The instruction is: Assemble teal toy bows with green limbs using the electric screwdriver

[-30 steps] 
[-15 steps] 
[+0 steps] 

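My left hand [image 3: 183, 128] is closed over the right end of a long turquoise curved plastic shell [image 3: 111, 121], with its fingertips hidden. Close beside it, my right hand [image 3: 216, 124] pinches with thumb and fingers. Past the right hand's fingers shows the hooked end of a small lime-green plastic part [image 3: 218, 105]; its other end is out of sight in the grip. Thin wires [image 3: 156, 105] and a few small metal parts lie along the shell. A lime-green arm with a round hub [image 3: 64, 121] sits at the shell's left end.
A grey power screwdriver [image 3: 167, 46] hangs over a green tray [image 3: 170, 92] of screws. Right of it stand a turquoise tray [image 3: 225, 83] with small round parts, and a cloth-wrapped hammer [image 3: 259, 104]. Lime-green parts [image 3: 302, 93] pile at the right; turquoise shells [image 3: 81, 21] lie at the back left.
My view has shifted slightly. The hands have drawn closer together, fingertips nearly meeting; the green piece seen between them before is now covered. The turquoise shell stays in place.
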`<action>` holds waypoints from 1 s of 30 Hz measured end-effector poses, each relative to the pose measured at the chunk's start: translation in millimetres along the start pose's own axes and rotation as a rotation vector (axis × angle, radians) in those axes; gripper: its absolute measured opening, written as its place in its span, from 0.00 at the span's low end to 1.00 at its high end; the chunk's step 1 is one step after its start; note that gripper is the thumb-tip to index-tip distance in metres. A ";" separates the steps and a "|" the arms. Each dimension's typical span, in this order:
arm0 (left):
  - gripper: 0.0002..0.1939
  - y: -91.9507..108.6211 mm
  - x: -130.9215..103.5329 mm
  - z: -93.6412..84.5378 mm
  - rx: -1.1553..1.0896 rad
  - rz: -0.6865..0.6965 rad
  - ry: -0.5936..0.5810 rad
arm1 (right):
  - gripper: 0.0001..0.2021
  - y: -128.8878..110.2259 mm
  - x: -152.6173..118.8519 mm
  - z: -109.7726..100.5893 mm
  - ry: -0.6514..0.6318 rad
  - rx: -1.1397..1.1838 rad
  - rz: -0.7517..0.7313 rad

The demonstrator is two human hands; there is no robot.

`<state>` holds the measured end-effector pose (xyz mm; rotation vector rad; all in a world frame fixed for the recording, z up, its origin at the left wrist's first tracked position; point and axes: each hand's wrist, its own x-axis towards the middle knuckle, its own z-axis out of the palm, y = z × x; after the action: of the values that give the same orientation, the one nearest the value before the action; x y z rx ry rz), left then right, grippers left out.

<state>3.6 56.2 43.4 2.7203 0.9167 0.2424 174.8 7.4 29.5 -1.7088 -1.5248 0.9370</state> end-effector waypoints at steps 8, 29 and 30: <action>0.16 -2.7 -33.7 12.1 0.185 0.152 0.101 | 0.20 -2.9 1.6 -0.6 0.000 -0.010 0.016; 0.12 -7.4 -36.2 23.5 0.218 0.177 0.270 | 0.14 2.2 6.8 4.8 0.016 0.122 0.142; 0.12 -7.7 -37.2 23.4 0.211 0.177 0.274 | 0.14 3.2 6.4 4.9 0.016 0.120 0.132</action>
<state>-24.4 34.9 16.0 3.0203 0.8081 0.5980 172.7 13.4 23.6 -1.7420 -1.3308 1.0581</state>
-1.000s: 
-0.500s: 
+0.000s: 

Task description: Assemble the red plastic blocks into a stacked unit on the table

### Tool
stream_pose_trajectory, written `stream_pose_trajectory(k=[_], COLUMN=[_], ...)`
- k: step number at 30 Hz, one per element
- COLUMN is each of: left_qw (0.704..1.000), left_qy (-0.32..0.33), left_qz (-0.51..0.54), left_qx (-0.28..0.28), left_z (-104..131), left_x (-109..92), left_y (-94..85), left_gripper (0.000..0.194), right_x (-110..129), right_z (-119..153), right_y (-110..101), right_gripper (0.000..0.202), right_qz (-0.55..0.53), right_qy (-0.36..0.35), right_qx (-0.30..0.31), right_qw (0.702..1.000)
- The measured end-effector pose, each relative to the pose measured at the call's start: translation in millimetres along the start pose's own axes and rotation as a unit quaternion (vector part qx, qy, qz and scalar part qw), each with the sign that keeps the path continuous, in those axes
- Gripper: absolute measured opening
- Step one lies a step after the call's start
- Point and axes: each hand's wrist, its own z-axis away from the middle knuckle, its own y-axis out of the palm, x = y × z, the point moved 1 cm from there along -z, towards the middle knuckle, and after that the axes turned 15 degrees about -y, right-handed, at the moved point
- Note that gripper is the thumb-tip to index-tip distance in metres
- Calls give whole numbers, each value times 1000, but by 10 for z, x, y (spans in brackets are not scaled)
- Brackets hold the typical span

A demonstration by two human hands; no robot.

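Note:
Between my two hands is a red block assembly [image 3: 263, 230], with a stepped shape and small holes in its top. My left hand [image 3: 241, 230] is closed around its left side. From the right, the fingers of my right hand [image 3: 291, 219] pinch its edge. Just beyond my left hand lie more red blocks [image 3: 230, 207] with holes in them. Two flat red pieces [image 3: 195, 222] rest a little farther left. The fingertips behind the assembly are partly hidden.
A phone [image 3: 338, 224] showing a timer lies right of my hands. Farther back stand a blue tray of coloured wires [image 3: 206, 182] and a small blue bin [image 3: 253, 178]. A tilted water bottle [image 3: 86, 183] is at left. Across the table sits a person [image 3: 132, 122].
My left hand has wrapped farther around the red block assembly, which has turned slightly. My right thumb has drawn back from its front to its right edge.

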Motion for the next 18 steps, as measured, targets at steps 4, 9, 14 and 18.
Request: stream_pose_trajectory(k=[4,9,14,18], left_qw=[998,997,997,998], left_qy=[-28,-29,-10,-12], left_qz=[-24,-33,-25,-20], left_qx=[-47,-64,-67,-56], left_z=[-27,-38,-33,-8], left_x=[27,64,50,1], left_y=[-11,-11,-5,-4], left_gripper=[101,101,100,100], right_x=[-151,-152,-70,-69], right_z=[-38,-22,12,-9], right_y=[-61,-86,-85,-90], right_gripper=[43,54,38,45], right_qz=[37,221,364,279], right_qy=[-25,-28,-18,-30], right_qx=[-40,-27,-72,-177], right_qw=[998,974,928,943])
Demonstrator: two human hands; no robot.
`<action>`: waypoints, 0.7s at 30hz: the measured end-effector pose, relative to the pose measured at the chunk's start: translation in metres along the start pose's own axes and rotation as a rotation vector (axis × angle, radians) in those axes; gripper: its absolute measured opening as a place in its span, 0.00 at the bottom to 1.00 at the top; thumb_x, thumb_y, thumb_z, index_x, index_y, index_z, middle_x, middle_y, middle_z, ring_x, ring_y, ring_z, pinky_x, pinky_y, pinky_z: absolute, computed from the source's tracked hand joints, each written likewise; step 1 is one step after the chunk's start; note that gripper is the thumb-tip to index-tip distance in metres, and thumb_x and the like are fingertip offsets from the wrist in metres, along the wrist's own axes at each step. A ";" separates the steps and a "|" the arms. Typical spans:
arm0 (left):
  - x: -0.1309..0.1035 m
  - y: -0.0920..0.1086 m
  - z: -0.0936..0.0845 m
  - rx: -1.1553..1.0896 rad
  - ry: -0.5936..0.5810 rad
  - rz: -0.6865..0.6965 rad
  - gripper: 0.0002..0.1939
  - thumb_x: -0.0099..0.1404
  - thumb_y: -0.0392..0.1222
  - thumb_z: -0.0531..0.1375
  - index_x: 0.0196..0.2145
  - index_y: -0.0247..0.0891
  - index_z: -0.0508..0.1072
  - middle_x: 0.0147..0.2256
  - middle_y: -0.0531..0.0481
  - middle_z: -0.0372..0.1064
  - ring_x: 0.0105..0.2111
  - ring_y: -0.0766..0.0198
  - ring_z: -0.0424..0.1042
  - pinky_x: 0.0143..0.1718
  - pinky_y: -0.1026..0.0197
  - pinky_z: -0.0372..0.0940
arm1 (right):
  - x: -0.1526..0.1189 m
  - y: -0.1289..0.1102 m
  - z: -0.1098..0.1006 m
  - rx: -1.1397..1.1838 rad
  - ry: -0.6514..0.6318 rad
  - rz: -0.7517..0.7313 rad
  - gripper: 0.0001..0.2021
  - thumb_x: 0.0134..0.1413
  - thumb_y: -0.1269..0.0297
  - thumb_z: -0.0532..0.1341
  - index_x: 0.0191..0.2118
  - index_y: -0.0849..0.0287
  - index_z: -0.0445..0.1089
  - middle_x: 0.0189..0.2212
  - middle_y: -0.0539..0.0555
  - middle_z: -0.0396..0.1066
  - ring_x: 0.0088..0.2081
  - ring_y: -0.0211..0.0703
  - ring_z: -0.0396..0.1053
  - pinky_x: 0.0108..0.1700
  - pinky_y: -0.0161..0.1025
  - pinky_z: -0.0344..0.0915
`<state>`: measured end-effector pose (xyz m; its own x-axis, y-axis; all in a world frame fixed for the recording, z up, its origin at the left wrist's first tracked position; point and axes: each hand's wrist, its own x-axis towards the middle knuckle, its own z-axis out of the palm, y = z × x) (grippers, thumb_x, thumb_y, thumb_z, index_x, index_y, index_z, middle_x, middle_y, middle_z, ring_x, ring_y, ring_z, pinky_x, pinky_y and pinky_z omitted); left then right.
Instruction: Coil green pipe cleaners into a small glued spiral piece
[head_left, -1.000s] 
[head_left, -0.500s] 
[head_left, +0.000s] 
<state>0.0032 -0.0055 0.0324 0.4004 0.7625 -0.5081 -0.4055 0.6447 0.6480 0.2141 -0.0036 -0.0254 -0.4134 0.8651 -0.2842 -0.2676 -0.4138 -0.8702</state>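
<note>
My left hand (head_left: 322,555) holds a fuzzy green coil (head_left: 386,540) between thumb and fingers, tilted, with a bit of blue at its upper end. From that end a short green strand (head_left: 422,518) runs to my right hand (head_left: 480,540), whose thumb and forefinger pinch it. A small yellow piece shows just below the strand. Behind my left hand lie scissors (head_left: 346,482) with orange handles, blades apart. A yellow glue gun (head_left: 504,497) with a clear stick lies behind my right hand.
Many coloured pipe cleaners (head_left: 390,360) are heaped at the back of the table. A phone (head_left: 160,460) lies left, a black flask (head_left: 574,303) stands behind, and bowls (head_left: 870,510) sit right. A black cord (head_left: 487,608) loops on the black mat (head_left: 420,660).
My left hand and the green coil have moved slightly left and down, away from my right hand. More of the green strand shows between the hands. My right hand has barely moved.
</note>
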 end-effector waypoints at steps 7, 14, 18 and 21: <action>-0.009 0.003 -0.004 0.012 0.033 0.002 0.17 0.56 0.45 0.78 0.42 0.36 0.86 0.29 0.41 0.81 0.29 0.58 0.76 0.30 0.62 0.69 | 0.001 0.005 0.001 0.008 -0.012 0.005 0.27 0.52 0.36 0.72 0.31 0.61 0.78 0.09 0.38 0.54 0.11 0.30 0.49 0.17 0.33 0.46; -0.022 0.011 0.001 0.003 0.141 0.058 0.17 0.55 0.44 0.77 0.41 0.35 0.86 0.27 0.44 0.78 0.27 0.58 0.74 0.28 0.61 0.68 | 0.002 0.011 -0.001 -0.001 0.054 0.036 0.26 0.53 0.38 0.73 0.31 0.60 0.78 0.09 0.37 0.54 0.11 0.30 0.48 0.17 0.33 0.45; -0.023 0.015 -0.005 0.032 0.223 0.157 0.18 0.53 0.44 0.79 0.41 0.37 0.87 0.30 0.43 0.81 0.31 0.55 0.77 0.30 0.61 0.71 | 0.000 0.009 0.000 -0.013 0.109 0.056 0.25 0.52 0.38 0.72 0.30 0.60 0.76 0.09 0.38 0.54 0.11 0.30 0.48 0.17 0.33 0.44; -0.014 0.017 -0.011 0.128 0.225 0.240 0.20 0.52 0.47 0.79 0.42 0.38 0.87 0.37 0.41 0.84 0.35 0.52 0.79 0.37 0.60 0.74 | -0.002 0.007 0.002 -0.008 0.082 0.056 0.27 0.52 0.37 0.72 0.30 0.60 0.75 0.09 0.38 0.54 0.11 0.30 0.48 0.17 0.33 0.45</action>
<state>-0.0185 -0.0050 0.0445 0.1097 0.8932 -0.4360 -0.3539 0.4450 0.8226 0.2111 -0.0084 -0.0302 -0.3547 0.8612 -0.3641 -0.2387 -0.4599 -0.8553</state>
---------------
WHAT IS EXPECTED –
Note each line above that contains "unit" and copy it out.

RESPONSE AREA –
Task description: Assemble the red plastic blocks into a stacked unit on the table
- The measured end-effector pose, each relative to the pose measured at the call's start: translation in millimetres along the start pose's own axes and rotation as a unit quaternion (vector part qx, qy, qz and scalar part qw), each with the sign that keeps the path continuous, in those axes

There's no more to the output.